» Assignment:
Up to and including the line with "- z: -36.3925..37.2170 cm", please reproduce the lines below exactly, beginning with the first.

Input data section start

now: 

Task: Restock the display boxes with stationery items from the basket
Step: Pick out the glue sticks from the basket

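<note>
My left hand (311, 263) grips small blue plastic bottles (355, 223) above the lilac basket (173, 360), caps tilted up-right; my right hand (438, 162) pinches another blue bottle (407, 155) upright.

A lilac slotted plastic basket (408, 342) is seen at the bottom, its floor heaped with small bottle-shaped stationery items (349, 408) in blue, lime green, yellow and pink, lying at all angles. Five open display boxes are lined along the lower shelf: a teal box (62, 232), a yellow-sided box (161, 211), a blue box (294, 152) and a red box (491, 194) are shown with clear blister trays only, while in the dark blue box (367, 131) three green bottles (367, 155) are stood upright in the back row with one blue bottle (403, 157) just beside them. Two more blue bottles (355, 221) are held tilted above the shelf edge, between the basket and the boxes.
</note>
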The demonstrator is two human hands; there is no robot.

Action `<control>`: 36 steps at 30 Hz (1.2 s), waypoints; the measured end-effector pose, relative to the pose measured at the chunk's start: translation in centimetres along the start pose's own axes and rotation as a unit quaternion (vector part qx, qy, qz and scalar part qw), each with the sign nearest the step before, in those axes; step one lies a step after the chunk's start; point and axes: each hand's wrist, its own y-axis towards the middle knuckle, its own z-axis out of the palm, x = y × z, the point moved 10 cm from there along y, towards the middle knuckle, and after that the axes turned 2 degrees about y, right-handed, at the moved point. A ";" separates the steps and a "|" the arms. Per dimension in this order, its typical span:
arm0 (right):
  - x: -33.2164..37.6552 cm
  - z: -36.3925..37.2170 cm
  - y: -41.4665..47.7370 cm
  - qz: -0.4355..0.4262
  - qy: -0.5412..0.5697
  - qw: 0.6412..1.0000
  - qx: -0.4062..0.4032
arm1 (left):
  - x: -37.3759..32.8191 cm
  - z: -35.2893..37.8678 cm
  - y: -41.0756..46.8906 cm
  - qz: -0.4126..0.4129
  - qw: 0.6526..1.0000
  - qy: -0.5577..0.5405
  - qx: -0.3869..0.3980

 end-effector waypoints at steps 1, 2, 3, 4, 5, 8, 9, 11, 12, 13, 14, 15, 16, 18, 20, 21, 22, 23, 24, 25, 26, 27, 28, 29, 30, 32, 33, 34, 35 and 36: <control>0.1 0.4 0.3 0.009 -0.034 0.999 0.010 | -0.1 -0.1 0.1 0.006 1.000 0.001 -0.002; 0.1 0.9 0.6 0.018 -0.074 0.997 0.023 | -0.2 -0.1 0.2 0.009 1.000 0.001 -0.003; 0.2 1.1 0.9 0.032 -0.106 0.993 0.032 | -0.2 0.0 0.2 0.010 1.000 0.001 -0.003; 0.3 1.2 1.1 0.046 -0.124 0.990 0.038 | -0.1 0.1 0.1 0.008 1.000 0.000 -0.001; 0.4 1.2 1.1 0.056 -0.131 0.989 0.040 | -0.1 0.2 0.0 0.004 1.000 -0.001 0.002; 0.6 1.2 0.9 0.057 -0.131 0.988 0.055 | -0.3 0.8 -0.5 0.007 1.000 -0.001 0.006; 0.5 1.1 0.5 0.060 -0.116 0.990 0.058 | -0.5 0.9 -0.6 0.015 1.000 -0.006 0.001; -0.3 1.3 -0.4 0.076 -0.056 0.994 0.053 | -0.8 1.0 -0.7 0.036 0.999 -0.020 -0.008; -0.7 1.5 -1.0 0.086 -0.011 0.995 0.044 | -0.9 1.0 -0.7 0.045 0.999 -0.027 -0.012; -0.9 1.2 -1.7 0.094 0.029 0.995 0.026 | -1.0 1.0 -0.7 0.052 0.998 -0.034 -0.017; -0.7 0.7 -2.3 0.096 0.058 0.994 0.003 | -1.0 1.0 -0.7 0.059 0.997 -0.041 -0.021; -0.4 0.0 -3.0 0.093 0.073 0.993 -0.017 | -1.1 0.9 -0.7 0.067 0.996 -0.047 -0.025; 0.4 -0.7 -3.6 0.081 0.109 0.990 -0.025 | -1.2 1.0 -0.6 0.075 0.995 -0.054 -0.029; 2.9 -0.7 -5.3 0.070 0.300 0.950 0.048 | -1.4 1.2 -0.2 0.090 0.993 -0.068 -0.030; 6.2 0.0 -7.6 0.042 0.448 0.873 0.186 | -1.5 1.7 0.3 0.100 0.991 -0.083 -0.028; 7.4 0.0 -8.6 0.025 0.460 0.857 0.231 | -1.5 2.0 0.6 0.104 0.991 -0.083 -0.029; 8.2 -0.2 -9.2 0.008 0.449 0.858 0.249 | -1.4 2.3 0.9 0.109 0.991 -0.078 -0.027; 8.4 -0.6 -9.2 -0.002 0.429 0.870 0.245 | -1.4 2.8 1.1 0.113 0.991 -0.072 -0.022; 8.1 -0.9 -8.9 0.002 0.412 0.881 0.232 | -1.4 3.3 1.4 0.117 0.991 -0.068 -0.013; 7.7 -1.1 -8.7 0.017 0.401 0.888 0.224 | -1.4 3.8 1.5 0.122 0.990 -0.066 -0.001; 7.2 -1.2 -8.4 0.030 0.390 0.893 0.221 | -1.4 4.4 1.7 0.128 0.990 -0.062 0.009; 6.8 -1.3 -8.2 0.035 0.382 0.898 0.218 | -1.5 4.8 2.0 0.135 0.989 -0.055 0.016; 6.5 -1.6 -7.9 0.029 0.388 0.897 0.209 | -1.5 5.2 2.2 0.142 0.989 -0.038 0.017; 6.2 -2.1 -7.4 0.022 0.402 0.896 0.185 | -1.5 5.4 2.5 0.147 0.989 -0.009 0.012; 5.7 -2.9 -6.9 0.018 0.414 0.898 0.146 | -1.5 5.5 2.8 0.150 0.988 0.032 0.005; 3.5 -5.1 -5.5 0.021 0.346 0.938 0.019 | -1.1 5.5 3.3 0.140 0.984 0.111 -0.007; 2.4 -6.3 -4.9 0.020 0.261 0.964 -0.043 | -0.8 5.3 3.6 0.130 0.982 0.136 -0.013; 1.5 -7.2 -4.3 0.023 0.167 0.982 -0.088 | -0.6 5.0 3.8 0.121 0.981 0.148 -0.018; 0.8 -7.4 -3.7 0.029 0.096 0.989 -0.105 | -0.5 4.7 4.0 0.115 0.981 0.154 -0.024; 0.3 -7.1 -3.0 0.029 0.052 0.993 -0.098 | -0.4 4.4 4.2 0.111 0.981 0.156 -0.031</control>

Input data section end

» Response to this exercise:
now: 

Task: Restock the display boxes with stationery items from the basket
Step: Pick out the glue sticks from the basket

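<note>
My left hand (311, 263) grips small blue plastic bottles (355, 223) above the lilac basket (173, 360), caps tilted up-right; my right hand (438, 162) pinches another blue bottle (407, 155) upright.

A lilac slotted plastic basket (408, 342) is seen at the bottom, its floor heaped with small bottle-shaped stationery items (349, 408) in blue, lime green, yellow and pink, lying at all angles. Five open display boxes are lined along the lower shelf: a teal box (62, 232), a yellow-sided box (161, 211), a blue box (294, 152) and a red box (491, 194) are shown with clear blister trays only, while in the dark blue box (367, 131) three green bottles (367, 155) are stood upright in the back row with one blue bottle (403, 157) just beside them. Two more blue bottles (355, 221) are held tilted above the shelf edge, between the basket and the boxes.
</note>
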The demonstrator is two human hands; there is no robot.

Action `<control>`: 36 steps at 30 Hz (1.2 s), waypoints; the measured end-effector pose, relative to the pose measured at the chunk's start: translation in centimetres along the start pose's own axes and rotation as a unit quaternion (vector part qx, qy, qz and scalar part qw), each with the sign nearest the step before, in those axes; step one lies a step after the chunk's start; point and axes: each hand's wrist, its own y-axis towards the middle knuckle, its own z-axis out of the palm, x = y × z, the point moved 10 cm from there along y, towards the middle knuckle, and after that the axes turned 2 degrees about y, right-handed, at the moved point. A ";" separates the steps and a "|" the arms. Per dimension in this order, its typical span:
arm0 (right):
  - x: -33.2164..37.6552 cm
  - z: -36.3925..37.2170 cm

Nothing more is needed for this exercise.